ACTIVITY - The expected output is each line below containing "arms", copied in full.

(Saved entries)

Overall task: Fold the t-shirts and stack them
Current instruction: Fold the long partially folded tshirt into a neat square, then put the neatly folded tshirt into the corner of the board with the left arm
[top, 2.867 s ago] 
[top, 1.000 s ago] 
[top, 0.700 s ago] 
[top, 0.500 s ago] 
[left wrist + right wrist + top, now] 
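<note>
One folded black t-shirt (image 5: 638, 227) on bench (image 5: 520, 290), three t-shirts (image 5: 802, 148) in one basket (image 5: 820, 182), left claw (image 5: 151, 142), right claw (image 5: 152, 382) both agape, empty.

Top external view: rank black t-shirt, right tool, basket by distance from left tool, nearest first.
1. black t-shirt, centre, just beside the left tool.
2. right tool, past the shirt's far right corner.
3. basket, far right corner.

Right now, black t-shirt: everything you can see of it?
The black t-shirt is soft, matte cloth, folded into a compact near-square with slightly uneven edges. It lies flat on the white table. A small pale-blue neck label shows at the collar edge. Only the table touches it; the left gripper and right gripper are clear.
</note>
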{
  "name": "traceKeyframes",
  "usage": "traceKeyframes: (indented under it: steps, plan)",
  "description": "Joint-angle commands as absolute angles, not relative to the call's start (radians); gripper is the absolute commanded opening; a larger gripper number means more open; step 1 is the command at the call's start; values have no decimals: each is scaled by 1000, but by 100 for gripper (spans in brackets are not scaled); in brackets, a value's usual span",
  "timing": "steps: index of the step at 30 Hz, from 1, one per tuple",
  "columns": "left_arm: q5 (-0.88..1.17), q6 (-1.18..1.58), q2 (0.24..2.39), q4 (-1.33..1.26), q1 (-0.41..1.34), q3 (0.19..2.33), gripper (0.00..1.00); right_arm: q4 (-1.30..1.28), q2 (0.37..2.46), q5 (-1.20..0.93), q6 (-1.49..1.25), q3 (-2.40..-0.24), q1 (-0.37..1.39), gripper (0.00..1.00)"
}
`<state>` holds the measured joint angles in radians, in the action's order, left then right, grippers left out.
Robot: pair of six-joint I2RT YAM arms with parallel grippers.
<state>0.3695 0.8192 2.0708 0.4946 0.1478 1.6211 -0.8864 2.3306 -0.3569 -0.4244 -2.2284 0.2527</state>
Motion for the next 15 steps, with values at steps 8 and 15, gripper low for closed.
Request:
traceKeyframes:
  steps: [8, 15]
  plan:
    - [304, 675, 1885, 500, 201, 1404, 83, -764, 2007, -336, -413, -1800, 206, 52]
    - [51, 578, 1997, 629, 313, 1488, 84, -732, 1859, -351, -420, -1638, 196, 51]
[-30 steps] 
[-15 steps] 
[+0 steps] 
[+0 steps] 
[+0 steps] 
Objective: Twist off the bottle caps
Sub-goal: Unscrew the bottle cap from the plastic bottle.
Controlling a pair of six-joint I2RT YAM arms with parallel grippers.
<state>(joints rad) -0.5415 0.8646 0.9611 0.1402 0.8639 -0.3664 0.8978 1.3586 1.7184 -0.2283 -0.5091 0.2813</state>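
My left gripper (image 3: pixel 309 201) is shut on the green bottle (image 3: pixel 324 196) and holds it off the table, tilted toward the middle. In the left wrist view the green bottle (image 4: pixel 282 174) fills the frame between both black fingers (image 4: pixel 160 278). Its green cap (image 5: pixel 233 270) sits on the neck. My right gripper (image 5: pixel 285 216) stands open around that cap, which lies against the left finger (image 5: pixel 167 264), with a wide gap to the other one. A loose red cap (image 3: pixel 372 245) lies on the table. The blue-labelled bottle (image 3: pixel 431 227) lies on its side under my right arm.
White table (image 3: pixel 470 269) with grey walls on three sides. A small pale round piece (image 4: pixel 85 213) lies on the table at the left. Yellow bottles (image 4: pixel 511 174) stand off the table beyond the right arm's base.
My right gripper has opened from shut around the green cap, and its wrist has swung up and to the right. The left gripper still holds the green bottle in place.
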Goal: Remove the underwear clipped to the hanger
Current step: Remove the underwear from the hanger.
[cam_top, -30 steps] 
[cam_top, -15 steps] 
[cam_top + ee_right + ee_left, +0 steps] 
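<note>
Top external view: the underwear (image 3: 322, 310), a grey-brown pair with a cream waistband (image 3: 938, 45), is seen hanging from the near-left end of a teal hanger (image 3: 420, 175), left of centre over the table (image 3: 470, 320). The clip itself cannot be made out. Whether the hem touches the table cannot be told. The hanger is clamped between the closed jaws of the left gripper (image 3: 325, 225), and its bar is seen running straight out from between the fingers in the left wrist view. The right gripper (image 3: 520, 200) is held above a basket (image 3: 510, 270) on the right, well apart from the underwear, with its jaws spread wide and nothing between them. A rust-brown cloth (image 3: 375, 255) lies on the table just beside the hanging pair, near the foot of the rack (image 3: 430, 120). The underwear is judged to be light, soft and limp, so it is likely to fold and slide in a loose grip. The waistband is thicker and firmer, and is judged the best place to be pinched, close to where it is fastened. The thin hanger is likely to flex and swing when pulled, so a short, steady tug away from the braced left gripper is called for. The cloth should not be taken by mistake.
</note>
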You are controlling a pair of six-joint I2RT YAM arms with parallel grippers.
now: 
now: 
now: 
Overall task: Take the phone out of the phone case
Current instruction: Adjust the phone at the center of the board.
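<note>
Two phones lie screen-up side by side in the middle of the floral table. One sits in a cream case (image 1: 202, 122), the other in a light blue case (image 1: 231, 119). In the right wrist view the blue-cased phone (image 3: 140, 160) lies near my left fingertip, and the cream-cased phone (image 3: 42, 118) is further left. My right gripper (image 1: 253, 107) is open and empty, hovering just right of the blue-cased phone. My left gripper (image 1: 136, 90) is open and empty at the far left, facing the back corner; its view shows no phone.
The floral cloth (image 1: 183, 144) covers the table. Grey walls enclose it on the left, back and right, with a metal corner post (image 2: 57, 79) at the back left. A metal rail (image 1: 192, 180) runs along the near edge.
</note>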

YOUR SOLUTION -
Robot: pair of six-joint I2RT YAM arms with parallel grippers.
Controlling a pair of six-joint I2RT YAM arms with parallel grippers.
You are controlling a pair of six-joint I2RT YAM arms with parallel grippers.

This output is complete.